Le mezze verità del caso Passalacqua
di Antonio TomacelliQuando si dà la notizia di azioni giudiziarie contro un’azienda non si deve mai condannare a priori come fa qualcuno, ma nemmeno assolvere in prima istanza come ha fatto qualcun altro. Noi di Intravino preferiamo analizzare i fatti e valutare la situazione, considerando evidenze e parole.
Nell’inchiesta che ha coinvolto la famiglia Passalacqua, però, ci sono delle mezze verità da chiarire perché giudicare prima della sentenza è sbagliato ma alcuni fatti sono incontrovertibili, nonostante gli sforzi fatti da uno stuolo di avvocati e consulenti di confondere le acque.
Dal giorno dopo in cui la notizia dell’arresto di Settimio Passalacqua è diventata pubblica, sua figlia Valentina, proprietaria della Cantina al centro di una bufera mediatica, ha proclamato al mondo la sua totale estraneità ai fatti utilizzando i canali social dell’azienda e affermando due punti essenziali:
- Lei non è coinvolta nell’indagine sul caporalato
- Non sa nulla degli affari del padre e si dissocia dalle sue azioni illegali
Il punto primo è una mezza verità: Valentina non è coinvolta nelle indagini ma la sua cantina sì, e attualmente si trova sotto controllo giudiziario della Procura di Foggia per assicurare la continuità lavorativa. Più in basso c’è uno stralcio dell’ordinanza del Gip Castellabate che chiarisce tutto.

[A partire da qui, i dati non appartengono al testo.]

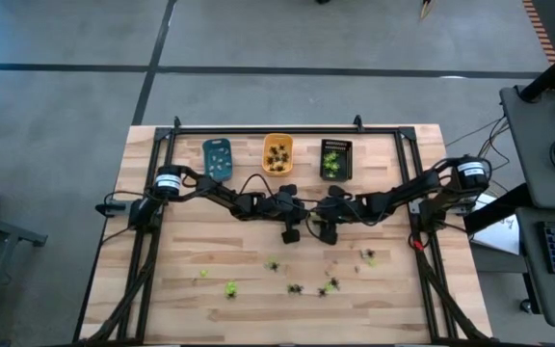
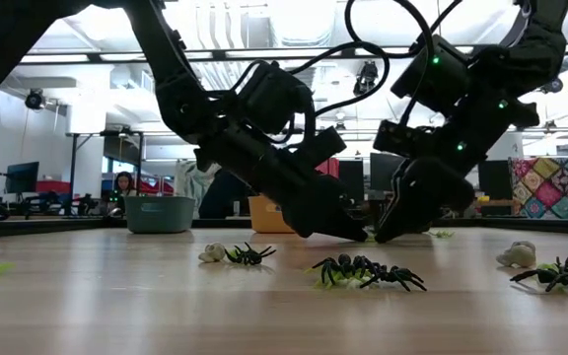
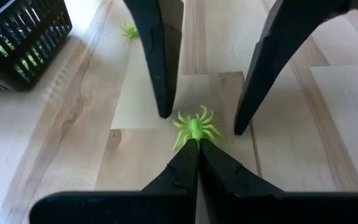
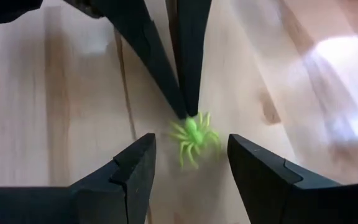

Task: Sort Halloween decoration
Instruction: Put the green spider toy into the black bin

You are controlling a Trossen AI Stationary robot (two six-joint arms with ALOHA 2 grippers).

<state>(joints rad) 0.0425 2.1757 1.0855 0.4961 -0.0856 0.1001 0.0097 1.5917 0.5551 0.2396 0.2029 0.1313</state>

Valentina non è coinvolta personalmente solo perché il gip ritiene che al timone delle 5 aziende di famiglia ci fosse una sola persona, Settimio Passalacqua, appunto. Le cinque aziende coinvolte nell’inchiesta sul caporalato, per inciso, hanno la sede in comune, Località Posta Nuova ad Apricena, e un unico stabilimento di produzione, giacché quella che doveva essere la Cantina Passalacqua (l’edificio in foto) non è mai entrata in produzione, come rivelato dal blogger Simon J. Woolf.
Lo stralcio (qui sopra) che abbiamo estrapolato da un post di Facebook di Valentina, dunque, è una mezza verità.
Quanto al secondo punto, quello in cui la Passalacqua dice di essere estranea completamente dagli affari del padre, c’è la smentita della visura camerale di una delle aziende indagate, la Tenuta Passalacqua: Valentina è socia al 25% con altri parenti e il padre Settimio come amministratore legale della società accusata di sfruttamento della manodopera.
Valentina, da avvocatessa qual è, ha firmato i bilanci di un’azienda amministrata da suo padre e, pur non essendo tra gli indagati, ha contatti strettissimi con gli affari di Settimio. Quindi, in questo caso, non ha detto la verità.
Ci sarebbero tanti altri punti da chiarire nella vicenda in particolare e nella conduzione della cantina in generale, ma non è questo il momento e il luogo.
Quello che ora ci preme riaffermare è la verità dei fatti, senza gogne mediatiche ma senza equivoci e imbarazzanti difese d’ufficio. I social andrebbero usati con parsimonia e il web è un’arma a doppio taglio.
Seguiamo intanto con attenzione gli sviluppi dell’inchiesta e ne daremo conto prossimamente.